Try it: Every line of the data, first to last, must be written out unchanged.

-=-=-=-=-

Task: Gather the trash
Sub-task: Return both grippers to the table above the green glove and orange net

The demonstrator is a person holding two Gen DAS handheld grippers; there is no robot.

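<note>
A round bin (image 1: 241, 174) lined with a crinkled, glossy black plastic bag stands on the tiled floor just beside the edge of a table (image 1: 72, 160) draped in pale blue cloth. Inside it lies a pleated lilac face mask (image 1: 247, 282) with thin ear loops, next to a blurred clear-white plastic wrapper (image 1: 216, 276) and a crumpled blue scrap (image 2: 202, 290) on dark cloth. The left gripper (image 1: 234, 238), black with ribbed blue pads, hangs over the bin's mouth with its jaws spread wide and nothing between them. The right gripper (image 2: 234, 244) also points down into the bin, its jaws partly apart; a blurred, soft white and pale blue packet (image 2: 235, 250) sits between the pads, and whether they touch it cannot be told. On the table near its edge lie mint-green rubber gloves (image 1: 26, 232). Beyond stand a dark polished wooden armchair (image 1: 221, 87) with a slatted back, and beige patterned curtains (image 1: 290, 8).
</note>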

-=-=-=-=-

Answer:
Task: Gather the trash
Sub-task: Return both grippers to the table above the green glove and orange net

The demonstrator is a person holding two Gen DAS handheld grippers; there is no robot.

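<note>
A round bin (image 1: 241, 174) lined with a crinkled, glossy black plastic bag stands on the tiled floor just beside the edge of a table (image 1: 72, 160) draped in pale blue cloth. Inside it lies a pleated lilac face mask (image 1: 247, 282) with thin ear loops, next to a blurred clear-white plastic wrapper (image 1: 216, 276) and a crumpled blue scrap (image 2: 202, 290) on dark cloth. The left gripper (image 1: 234, 238), black with ribbed blue pads, hangs over the bin's mouth with its jaws spread wide and nothing between them. The right gripper (image 2: 234, 244) also points down into the bin, its jaws partly apart; a blurred, soft white and pale blue packet (image 2: 235, 250) sits between the pads, and whether they touch it cannot be told. On the table near its edge lie mint-green rubber gloves (image 1: 26, 232). Beyond stand a dark polished wooden armchair (image 1: 221, 87) with a slatted back, and beige patterned curtains (image 1: 290, 8).
</note>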

With that, the exercise is finished.